Hey guys, I drew a tag for book cliffs bitter creek south summer bear tag. I will be hunting over bait. Does anyone have any advice for bears in this area? I don't want anyones honey hole just any advice anyone is able/willing to offer. Thanks in advance guys!


----------



## Bucksnort (Nov 15, 2007)

I sent you a PM

Sent from my SM-N910V using Tapatalk


----------



## VaderOrlag (Oct 30, 2014)

Thanks I appreciate it!


----------



## 35whelen (Jul 3, 2012)

Congrats! Sure you'll have a great hunt. Good luck!


----------



## VaderOrlag (Oct 30, 2014)

Thought I'd post an update. I've been out a few times now. Scouting was slow at first, but once I started finding good areas it seemed to be one good area after another. I stocked up on used fryer oil, molasses, popcorn and waffles. I got my bait permit pretty easily too. 
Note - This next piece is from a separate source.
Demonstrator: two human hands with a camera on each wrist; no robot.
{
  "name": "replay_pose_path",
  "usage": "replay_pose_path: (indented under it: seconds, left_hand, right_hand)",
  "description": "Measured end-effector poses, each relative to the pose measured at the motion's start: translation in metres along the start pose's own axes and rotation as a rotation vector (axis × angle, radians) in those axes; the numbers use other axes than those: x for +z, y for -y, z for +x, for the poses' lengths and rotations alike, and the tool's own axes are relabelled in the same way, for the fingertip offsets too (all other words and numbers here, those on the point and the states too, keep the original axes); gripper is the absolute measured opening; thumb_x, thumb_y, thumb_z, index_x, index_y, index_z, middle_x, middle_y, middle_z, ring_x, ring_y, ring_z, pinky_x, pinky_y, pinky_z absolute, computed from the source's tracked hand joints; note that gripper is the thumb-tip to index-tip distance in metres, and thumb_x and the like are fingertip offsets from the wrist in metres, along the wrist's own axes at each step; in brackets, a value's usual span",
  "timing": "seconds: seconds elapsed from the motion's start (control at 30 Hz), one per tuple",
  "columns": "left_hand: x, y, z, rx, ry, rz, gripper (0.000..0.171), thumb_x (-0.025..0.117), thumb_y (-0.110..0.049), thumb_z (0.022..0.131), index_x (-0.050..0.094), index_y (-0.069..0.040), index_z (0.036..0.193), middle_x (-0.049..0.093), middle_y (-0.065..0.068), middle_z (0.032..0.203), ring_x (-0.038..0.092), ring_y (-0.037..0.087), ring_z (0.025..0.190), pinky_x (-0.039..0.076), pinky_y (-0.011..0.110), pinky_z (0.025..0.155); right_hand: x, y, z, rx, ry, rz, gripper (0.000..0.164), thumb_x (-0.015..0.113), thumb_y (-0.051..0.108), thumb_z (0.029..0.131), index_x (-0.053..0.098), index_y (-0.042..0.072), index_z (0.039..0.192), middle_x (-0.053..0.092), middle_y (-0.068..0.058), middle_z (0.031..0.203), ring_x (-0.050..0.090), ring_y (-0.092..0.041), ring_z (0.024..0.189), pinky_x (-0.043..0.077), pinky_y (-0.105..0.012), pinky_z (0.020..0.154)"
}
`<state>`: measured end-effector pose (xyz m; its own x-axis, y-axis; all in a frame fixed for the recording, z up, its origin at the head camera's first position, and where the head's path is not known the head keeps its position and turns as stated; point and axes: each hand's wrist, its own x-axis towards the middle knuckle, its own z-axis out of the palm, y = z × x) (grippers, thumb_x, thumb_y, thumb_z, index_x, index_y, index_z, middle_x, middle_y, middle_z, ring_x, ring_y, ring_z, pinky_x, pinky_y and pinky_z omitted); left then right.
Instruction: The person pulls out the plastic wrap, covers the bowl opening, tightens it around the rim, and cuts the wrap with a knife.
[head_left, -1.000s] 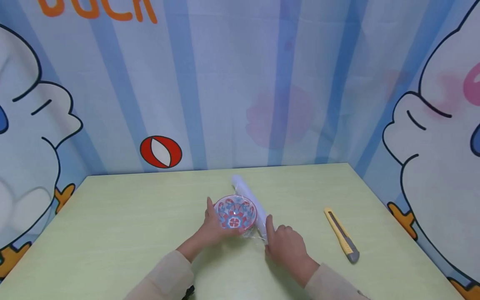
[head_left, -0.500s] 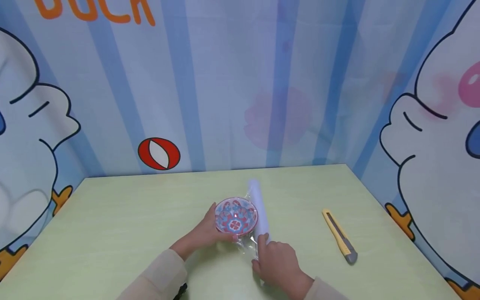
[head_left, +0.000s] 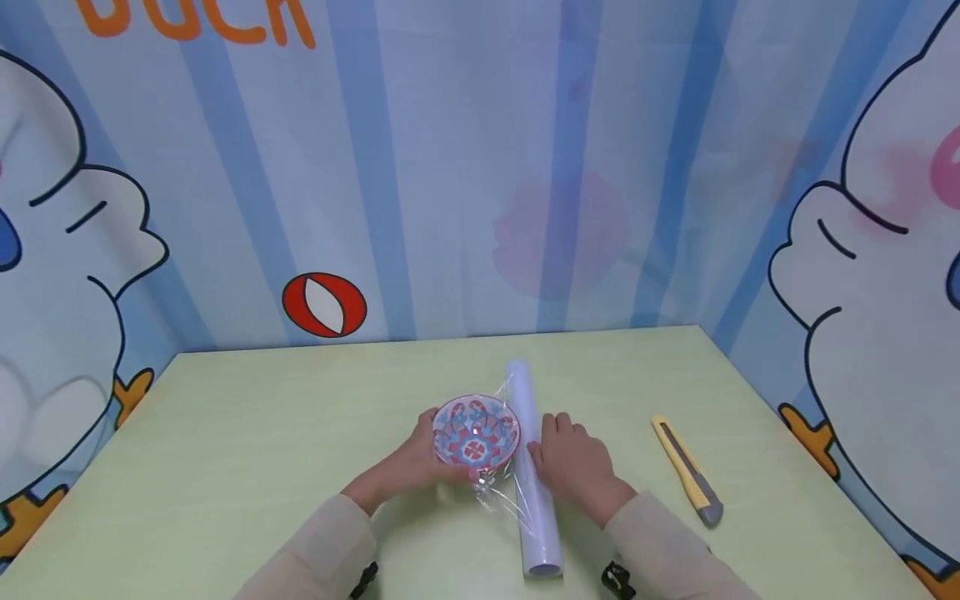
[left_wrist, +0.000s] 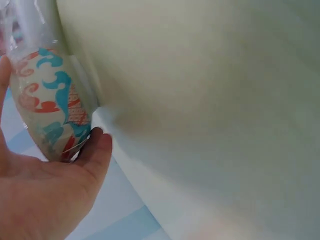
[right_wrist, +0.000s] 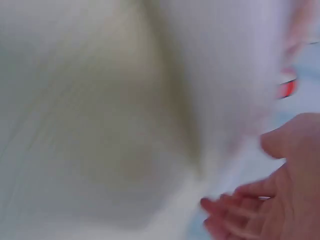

I was pretty excited to set up my camera and put out bait. I hiked it out put out donuts, waffles, popcorn, fryer oil, anise extract, and molasses. Set up my camera and headed home counting down the next week. When I finally made the drive out there to check my camera after a week I was beyond excited! Got out there, found a small amount of bait eaten, a whole bunch of tracks and my bait permit ripped off the tree with claw marks in the plastic and the tree it was attached to! Checked the camera and it had shorted out... I was pretty bummed but luckily I bought another camera and swapped them out. Added some more bait and now since the bear rut is going added some sow estrus urine to the area. I'll be heading out Friday to freshen up the bait and hunt Saturday! 
I'll keep you all posted.


----------



## silentstalker (Feb 19, 2008)

Good luck!


----------



## elkhunterUT (Jan 21, 2008)

Hope you kill a monster - bear hunting is such a rush and so addicting!!


----------



## Kwalk3 (Jun 21, 2012)

Good luck! Sounds like a good time!


----------



## 35whelen (Jul 3, 2012)

Good luck! Keep us posted. Some big bears in that unit


----------